Seen from this perspective international law is important, not primarily because it is binding as law, but because it expresses the moral principles that undergird the respect owed to refugees as human beings. It enfleshes that respect in the treatment that refugees should receive from national governments. It rings a warning bell when it is not observed.

In a well-functioning organisation the decisions and responses of people will reflect consistently their basic orientations. If their relationships to one another, to the people for whom they work and with governments do not reflect them, the organisations are detached from their bedrock and fall apart.

The orientations I have described differ from the operative moral framework of the government, in which it is assumed that people may be treated as a means to a greater end, and so ultimately have only a functional and not an inherent value.
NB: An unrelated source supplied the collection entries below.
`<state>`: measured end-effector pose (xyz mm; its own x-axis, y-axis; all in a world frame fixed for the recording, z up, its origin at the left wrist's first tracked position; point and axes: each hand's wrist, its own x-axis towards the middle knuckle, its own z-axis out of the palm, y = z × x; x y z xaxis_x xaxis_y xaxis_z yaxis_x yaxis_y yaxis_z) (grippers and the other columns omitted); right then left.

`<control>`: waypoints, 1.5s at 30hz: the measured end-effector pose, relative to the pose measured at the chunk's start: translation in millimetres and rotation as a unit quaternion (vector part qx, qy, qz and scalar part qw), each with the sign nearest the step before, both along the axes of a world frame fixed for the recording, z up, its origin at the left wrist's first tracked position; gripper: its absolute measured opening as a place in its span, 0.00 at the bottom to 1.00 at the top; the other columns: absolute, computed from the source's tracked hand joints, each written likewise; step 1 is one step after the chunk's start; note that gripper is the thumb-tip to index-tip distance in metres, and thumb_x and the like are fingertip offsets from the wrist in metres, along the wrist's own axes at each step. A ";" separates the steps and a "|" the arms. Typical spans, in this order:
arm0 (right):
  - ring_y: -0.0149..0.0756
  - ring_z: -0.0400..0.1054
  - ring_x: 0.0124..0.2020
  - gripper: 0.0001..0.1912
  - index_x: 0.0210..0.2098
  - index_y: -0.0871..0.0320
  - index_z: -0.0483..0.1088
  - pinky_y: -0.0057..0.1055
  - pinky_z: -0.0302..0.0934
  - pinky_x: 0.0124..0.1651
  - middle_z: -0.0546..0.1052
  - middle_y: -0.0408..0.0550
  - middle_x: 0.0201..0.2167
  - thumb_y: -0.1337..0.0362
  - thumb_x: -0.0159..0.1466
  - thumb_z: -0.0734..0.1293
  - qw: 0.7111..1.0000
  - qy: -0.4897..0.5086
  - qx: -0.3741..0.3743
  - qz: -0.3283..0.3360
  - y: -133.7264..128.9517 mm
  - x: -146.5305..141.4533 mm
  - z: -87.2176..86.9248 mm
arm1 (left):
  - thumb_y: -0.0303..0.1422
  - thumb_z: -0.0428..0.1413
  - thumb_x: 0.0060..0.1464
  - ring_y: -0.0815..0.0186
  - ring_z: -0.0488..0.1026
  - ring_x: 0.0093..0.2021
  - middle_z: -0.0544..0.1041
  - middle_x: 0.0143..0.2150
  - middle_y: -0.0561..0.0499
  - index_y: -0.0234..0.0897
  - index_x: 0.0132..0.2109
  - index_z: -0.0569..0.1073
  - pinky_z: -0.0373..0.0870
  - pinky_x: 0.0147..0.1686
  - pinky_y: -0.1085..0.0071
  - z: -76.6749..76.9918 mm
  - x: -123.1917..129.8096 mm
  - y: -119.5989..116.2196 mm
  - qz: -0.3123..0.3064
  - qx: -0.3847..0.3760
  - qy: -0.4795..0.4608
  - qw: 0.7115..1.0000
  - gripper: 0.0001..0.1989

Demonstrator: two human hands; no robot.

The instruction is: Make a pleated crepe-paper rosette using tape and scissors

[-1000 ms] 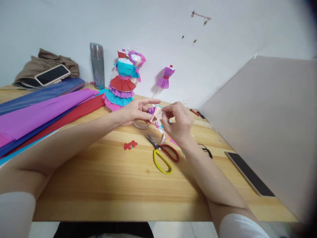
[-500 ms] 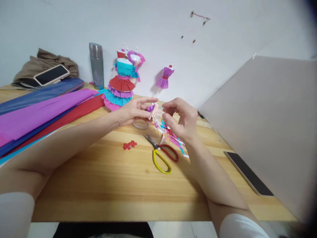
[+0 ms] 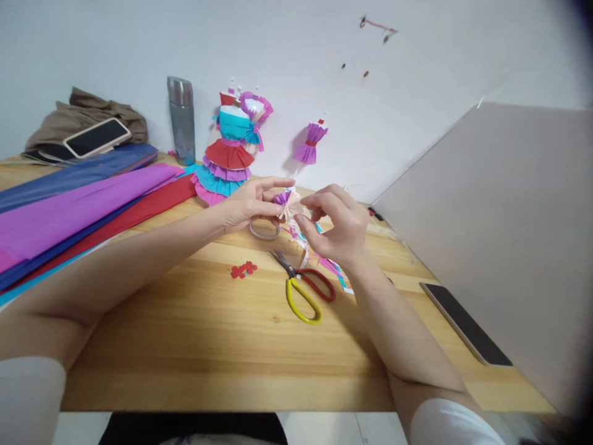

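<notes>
Here, left hand [image 3: 252, 206] holds seemingly one rosette [image 3: 291, 207].

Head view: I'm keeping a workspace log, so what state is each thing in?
Pleated paper: fanned out
Left hand: pinching the pleated paper
Right hand: loosely curled, open
Scissors: lying flat, handles spread
Bottle: upright, closed
Left-side phone: screen dark
Right-side phone: screen dark
Brown cloth: crumpled
Red pieces: loosely clustered
Paper scraps: scattered
Purple dress: cinched at the waist
Tiered dress: upright

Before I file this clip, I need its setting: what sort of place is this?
Probably a craft workspace: scissors and colourful scraps lie on a wooden table, with a small purple dress against the wall.
</notes>
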<state>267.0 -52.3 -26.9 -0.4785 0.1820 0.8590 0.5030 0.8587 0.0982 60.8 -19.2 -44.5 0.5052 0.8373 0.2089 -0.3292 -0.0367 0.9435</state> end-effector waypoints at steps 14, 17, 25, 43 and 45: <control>0.34 0.65 0.26 0.05 0.36 0.53 0.69 0.33 0.57 0.28 0.70 0.44 0.27 0.66 0.70 0.65 0.996 -0.036 0.010 -0.084 5.2 1.7 -10.3 | 0.25 0.69 0.44 0.67 0.79 0.33 0.82 0.35 0.49 0.32 0.60 0.75 0.75 0.37 0.68 0.6 2.6 0.4 0.039 0.053 0.023 0.998 0.34; 0.34 0.65 0.26 0.04 0.37 0.53 0.70 0.33 0.58 0.29 0.71 0.44 0.28 0.66 0.70 0.65 0.995 -0.040 0.005 -0.095 4.4 1.0 -10.3 | 0.25 0.68 0.44 0.67 0.78 0.33 0.82 0.36 0.49 0.32 0.60 0.75 0.76 0.38 0.68 1.7 2.7 -0.2 0.039 0.053 0.025 0.998 0.33; 0.36 0.71 0.27 0.12 0.50 0.50 0.70 0.37 0.67 0.33 0.77 0.47 0.38 0.60 0.67 0.69 0.996 -0.005 -0.070 -0.059 1.2 2.1 -3.7 | 0.27 0.69 0.45 0.65 0.79 0.35 0.83 0.39 0.46 0.31 0.61 0.74 0.75 0.38 0.67 3.0 2.6 -1.9 0.029 0.052 0.023 0.998 0.34; 0.36 0.71 0.26 0.09 0.46 0.51 0.68 0.37 0.69 0.32 0.79 0.45 0.32 0.66 0.67 0.66 0.987 0.077 -0.137 -0.042 5.5 2.2 -8.8 | 0.20 0.66 0.48 0.68 0.78 0.31 0.82 0.36 0.47 0.29 0.53 0.76 0.74 0.33 0.70 7.0 3.1 -3.8 0.033 -0.026 -0.030 0.999 0.23; 0.35 0.71 0.25 0.11 0.47 0.51 0.67 0.37 0.69 0.31 0.79 0.44 0.33 0.65 0.66 0.68 0.983 0.085 -0.158 -0.038 8.6 1.8 -11.5 | 0.21 0.67 0.47 0.68 0.78 0.31 0.82 0.37 0.47 0.29 0.52 0.77 0.75 0.33 0.70 6.2 3.0 -3.6 0.026 -0.032 -0.037 0.998 0.23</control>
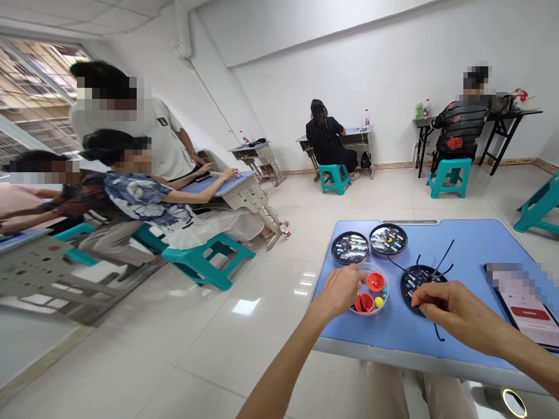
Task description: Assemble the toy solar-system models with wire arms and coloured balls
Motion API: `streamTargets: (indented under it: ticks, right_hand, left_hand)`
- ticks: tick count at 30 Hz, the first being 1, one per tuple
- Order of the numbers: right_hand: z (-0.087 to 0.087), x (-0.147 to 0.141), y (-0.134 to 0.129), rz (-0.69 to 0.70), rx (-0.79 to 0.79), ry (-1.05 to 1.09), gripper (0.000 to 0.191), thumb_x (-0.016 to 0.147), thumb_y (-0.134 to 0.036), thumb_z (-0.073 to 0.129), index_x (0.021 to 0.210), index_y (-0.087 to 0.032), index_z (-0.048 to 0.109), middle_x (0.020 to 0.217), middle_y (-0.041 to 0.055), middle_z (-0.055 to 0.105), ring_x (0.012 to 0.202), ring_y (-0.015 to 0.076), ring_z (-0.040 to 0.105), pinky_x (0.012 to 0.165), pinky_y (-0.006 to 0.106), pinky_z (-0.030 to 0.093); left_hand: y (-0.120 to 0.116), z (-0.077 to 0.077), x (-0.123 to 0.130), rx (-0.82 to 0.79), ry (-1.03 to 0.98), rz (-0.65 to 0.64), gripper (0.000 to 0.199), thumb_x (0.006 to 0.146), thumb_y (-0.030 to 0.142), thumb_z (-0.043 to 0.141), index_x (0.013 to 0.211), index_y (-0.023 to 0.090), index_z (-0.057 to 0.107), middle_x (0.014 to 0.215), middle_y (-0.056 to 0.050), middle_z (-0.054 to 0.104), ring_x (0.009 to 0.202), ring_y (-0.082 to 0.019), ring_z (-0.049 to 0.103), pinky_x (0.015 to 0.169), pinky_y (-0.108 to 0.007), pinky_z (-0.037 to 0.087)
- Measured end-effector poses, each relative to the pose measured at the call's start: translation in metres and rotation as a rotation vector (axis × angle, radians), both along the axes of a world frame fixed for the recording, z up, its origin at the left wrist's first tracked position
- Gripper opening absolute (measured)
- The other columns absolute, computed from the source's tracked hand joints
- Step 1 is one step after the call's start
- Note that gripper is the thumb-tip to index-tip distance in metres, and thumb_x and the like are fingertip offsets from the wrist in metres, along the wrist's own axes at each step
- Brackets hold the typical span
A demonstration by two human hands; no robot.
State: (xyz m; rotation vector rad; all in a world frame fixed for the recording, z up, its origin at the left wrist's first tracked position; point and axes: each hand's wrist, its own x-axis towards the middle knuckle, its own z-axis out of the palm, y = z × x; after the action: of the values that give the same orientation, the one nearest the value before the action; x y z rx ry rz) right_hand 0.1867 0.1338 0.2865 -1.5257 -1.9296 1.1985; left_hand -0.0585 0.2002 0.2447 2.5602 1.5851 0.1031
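My left hand [343,288] is over the near-left rim of a clear round tub [385,308], fingers curled down; their tips are partly hidden. In the tub are two red half-shells [375,282], a yellow ball [379,302] and small blue pieces. My right hand [454,308] pinches thumb and fingers together at the edge of a black printed disc [408,285]; what is between them is too small to make out. Thin black rods [446,256] stick up and out from this disc, and one bent rod [439,334] lies nearer me.
Two more black printed discs [350,247] stand behind the tub on the blue table [471,244]. A phone [522,308] lies at the right. Below the front edge is a dark cylinder with a lit ring [514,402]. Several people sit at other desks; one person stands at left.
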Motion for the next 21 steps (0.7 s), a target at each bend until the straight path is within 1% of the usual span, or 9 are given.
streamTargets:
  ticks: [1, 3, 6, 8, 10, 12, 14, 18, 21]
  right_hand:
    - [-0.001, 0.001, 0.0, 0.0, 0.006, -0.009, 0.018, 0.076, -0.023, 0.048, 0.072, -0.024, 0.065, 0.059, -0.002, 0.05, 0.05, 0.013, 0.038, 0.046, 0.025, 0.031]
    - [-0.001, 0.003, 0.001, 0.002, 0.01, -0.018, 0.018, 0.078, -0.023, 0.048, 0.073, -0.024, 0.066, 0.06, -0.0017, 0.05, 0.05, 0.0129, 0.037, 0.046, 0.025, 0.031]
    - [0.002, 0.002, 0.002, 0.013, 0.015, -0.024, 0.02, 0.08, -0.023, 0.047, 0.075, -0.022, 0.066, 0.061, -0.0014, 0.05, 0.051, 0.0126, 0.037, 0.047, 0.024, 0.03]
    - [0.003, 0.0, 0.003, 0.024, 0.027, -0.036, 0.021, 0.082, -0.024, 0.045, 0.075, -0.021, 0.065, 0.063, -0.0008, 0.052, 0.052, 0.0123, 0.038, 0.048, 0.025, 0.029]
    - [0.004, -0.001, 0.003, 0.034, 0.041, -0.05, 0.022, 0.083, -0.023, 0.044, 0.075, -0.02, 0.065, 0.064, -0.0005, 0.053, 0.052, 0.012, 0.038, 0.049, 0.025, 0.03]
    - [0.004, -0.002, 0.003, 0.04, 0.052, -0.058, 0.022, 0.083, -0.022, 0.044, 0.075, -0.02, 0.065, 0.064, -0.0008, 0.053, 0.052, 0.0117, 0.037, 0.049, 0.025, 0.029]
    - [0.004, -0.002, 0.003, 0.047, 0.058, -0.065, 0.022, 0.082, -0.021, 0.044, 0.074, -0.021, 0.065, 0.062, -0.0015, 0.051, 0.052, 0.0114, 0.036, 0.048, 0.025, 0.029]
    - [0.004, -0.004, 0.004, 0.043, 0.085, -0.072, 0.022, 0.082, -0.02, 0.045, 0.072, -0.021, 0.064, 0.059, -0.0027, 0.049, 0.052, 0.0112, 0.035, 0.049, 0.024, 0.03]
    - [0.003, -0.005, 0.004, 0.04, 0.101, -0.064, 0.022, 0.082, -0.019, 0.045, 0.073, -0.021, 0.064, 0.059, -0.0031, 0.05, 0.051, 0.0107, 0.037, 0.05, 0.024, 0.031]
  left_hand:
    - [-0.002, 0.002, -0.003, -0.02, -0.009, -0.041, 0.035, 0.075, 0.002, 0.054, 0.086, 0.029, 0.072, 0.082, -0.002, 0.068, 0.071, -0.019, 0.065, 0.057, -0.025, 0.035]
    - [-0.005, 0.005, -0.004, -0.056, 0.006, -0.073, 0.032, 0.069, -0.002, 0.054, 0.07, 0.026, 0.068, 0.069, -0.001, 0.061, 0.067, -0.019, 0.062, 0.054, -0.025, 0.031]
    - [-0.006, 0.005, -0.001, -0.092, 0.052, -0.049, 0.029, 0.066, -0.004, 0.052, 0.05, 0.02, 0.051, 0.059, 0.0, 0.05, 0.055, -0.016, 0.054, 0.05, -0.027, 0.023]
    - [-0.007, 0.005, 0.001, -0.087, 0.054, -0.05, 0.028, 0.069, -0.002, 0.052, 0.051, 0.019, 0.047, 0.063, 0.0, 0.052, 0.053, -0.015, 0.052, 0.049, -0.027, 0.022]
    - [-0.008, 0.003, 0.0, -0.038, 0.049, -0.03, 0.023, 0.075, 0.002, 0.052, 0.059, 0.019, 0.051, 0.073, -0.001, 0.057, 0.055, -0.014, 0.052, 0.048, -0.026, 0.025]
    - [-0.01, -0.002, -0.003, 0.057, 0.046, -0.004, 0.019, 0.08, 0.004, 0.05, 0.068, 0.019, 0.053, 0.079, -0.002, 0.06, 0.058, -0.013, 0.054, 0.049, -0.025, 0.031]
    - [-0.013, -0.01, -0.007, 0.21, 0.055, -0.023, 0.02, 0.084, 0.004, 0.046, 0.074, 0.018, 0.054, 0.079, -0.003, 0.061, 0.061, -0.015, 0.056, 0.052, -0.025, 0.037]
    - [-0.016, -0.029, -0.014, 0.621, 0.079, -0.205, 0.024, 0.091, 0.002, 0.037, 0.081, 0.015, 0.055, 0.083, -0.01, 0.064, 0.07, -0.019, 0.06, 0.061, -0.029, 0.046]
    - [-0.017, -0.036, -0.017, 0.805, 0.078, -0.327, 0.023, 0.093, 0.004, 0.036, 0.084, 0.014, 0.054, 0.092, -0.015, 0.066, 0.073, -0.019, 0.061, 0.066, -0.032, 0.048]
This is clearly revealed in the treatment of people who seek protection and of those who plead their cause .

Because of these divergent value systems, the way in which community agencies working with refugees interact with government will inevitably be tense. The agencies will always ask more than governments believe they can give, but they will need to engage with governments to help the people whom they serve. They must insist that refugee policies respect the inalienable dignity of all people who seek asylum and draw on their experience to publicise the effects of the lack of respect shown, for example, on Manus Island.

At the same time they will need to advocate to government for particular asylum seekers or groups. They may have simultaneously to deplore the disrespect shown to people on bridging visas and be engaged in government programs in order to minimise the harm suffered by them.

These relationships are inevitably fraught because government refugee policy is founded on disrespect and it will naturally demand that those who cooperate with it participate in that disrespect. Refugee agencies will need to be reflective and adamantine in ensuring that they always act respectfully and are not trapped into being responsible for actions that are disrespectful. That would white ant their foundations.


On these grounds I would argue that community groups working with refugees should not endorse a political campaign that explicitly accepts those elements of a government refugee policy which are based on pushing back people who come by boat and excluding them from making a claim for protection in Australia. To do so would contradict the ethical orientation that led them to work with people who seek protection and inspires the way in which they carry it out.

This is not a matter of holding the moral high ground but of remaining grounded. They should certainly support campaigns to bring people to Australia from Nauru and Manus Island, but as part of a more universal and explicit commitment to respect people who seek asylum. Any political influence they have will flow from the match between their principled commitments and their public voice.

This is not to criticise Manne's proposal, still less his integrity in making it. As a public intellectual he has been a model for many of us for decades. My argument is limited to the role of community groups working directly with refugees. They are only a small part of the opposition to Australian refugee policy. People united in opposition to Australian refugee policy come from many different places and with different operative principles. A diversity of approaches and initiatives at different levels is advantageous, and any success in relieving human suffering and stopping toxic enterprises should be welcomed.